En solo un año, había 15 miembros más en la manada. En 1961, el animal creció hasta los siete metros y pasó a fabricarse en chapa de hierro, completamente en negro. Más adelante, duplicó su altura, cuando la normativa obligó a alejarlo aún más de las vías, lo que lo transformó en un emblema de 50.000 kilos de peso.

Desde entonces, cada silueta ha desarrollado su propia historia y se han usado su perfil negro como un lienzo sobre el que reproducir “desde figuras del Guernica hasta esvásticas”, o para conmemorar los Sanfermines, así ocurre con uno en Toledo, que cada 7 de julio aparece adornado con un pañuelico. Junto a las imágenes, en el libro, con textos del historiador Jaime Nuño, de la Fundación Santa María la Real, hay un mapa para localizar dónde están: Andalucía encabeza el número de ejemplares, con 23, seguida de Castilla-La Mancha (14). Hay toros en todas las comunidades autónomas, excepto Cantabria y la Región de Murcia, y de España, saltaron a Dinamarca y México.

El fotógrafo ha tenido asimismo su ración de anécdotas, desde placenteras conversaciones a la sombra con pastores que no entendían muy bien lo que hacía, hasta situaciones comprometidas, como cuando se vio encañonado por una escopeta porque para hacer su foto había entrado en una finca privada, o las luchas contra las avispas.

Para este trabajo, Barroso usó un objetivo corto y ha jugado con aspectos como la ubicación de la valla, normalmente en altos alejados de la carretera; el tiempo meteorológico, los hay con sol, fotografiados a más de 40 grados, o nevados, a 10 bajo cero, negro sobre blanco. Algunos están iluminados por la luna llena y otros tienen la luz del amanecer. También el entorno, mostrados junto a señales de tráfico o de la red ferroviaria. En otras ocasiones, los toros de Barroso están acompañados de personas que pasaban por allí, o conviven con ovejas, cerdos, caballos… Levantados junto a cementerios y campos de golf, o sorprenden cercanos a rascacielos. Siempre con su monumental figura inmóvil dominando el horizonte.

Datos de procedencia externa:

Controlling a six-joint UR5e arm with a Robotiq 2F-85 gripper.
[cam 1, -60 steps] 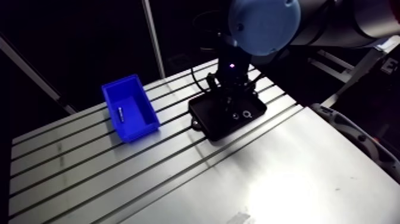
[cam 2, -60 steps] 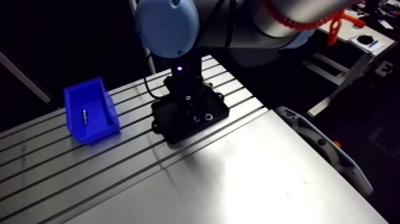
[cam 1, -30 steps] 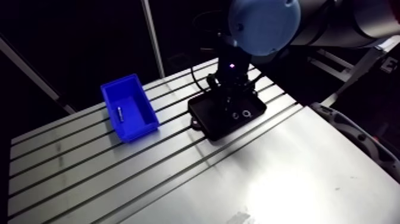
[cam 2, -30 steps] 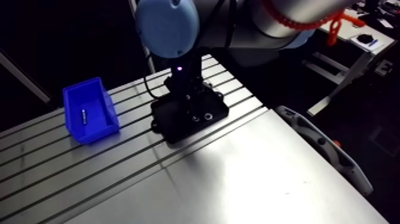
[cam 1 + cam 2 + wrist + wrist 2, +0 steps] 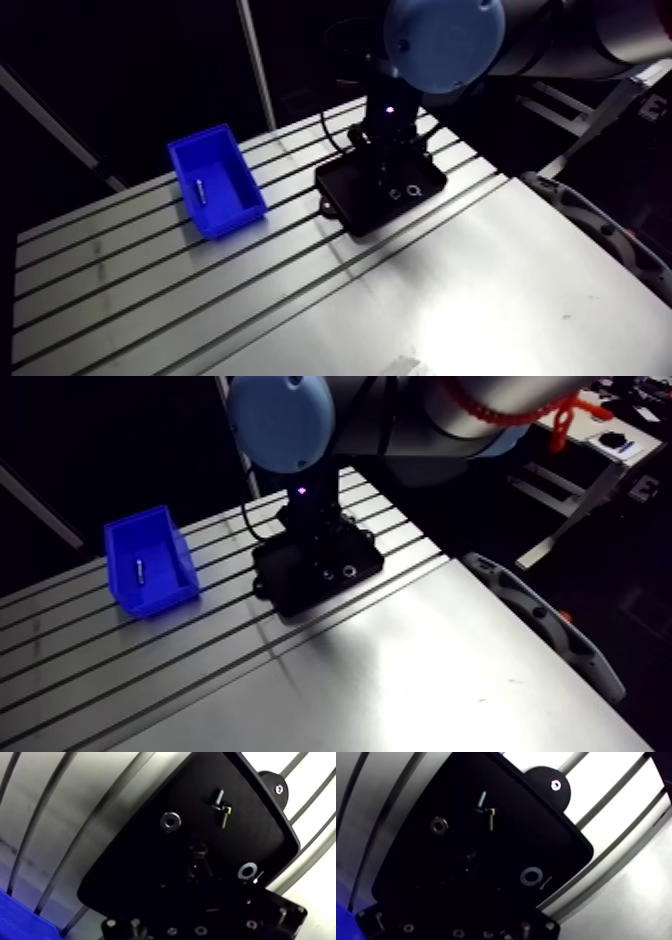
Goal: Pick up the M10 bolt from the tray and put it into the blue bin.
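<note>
In the arm view a slotted aluminium desk (image 5: 300, 300) carries two containers. A flat black rectangular tray (image 5: 352, 205) lies towards the far right. An open blue plastic bin (image 5: 240, 200) stands apart from it at its 9 o'clock, with bare slots between them. A small silvery fastener (image 5: 201, 188) lies on the bin's floor. The black two-finger gripper (image 5: 384, 165) hangs over the tray's far half, low over its floor.

In the wrist view, take the tray's edge nearest the gripper as 6 o'clock. A short silvery bolt (image 5: 218, 798) lies at about 1 o'clock, and a small brass-coloured piece (image 5: 226, 817) touches its near end. A dark grey washer (image 5: 170, 821) lies at about 11 o'clock, well apart from the bolt. A larger bright washer (image 5: 247, 871) sits at 4 o'clock with a thin short pin (image 5: 259, 876) just beside it. A dark bolt-like shape (image 5: 198, 854) lies near the tray's middle, just ahead of the gripper; it is too dark to say what it is.

Whether the gripper is open or closed cannot be told, since its black parts merge with the black tray. Which piece is the M10 one cannot be read either, but every bolt-like piece near the gripper lies on the tray floor.
</note>
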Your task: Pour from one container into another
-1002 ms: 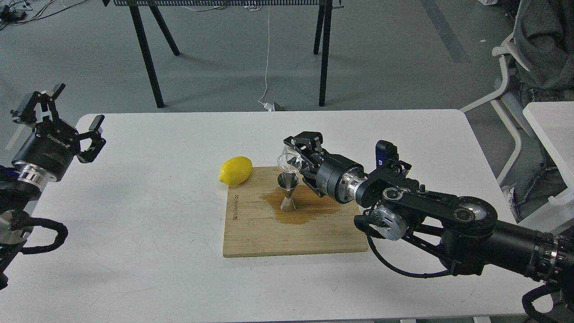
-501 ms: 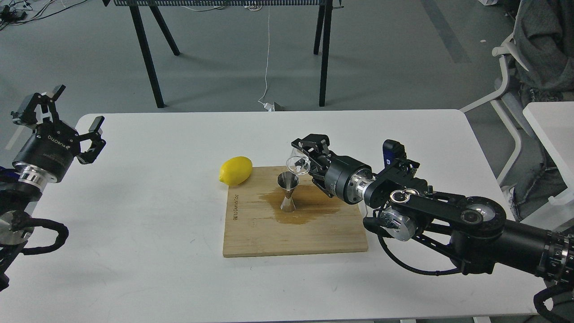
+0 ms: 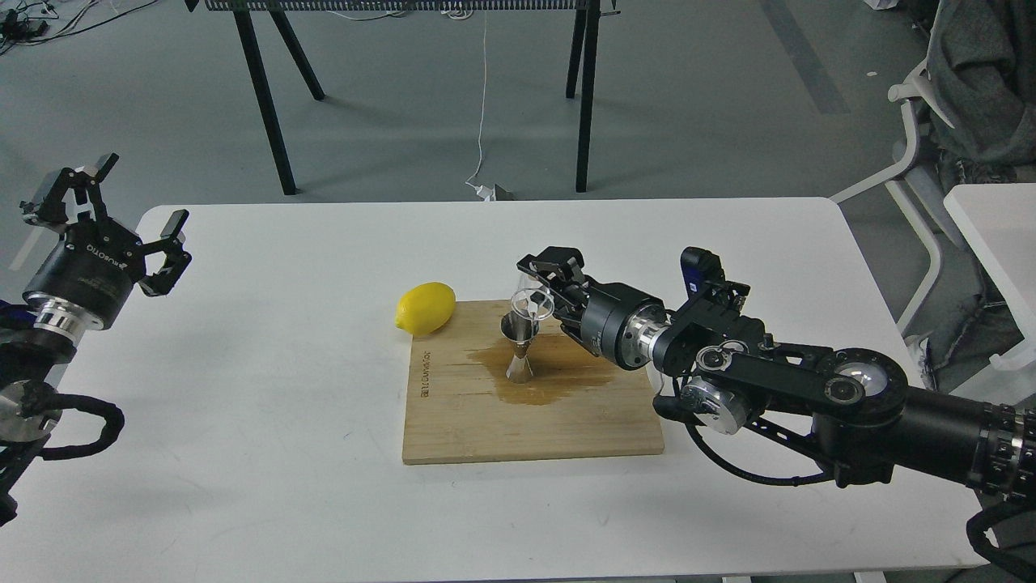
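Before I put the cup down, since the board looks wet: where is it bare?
Bare: the board's dry front strip, and the table front and left of it. Crowded: around the jigger, with the cup, right gripper, stain and lemon.

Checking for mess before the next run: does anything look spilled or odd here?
Yes. A dark wet stain spreads across the wooden board around the steel jigger, like spilled liquid. The clear cup is tipped above it.
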### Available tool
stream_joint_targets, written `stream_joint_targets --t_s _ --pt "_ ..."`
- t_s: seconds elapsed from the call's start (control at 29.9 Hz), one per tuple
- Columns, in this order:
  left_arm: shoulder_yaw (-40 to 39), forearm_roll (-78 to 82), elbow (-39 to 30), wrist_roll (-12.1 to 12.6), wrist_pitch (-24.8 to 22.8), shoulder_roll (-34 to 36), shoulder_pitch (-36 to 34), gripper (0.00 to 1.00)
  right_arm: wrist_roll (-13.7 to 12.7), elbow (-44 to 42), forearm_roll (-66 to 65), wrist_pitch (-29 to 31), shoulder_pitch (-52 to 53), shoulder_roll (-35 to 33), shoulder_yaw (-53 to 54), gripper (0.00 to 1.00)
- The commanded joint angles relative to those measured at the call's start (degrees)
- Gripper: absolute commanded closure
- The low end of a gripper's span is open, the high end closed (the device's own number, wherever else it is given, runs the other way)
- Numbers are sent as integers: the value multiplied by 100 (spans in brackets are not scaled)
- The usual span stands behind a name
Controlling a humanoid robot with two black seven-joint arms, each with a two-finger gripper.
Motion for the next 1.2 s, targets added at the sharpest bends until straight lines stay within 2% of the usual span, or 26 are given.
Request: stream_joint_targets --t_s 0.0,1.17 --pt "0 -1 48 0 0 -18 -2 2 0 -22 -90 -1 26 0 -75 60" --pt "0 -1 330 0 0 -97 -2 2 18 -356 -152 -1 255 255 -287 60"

El toro de hierro indultado

En 1987, el Gobierno socialista de Felipe González decretó la prohibición de las vallas publicitarias en las carreteras por seguridad vial. Osborne intentó sortear la ley eliminando todo mensaje publicitario de la superficie del toro, que quedó pintado por completo de negro. Tras una multa en 1994 por mantener las célebres siluetas, consideradas publicidad subliminal, la Junta de Andalucía declaró Bien de Interés Cultural a los toros de su territorio. En 1997, el Tribunal Supremo falló a favor de la compañía tras el recurso que había presentado esta por considerar que su popular publicidad se había “integrado en el paisaje”, y argumentaba para su conservación “el interés estético”. Así, el toro de Osborne fue indultado y en 2017 se pudieron celebrar los 60 años de la primera figura, levantada a las afueras de Madrid.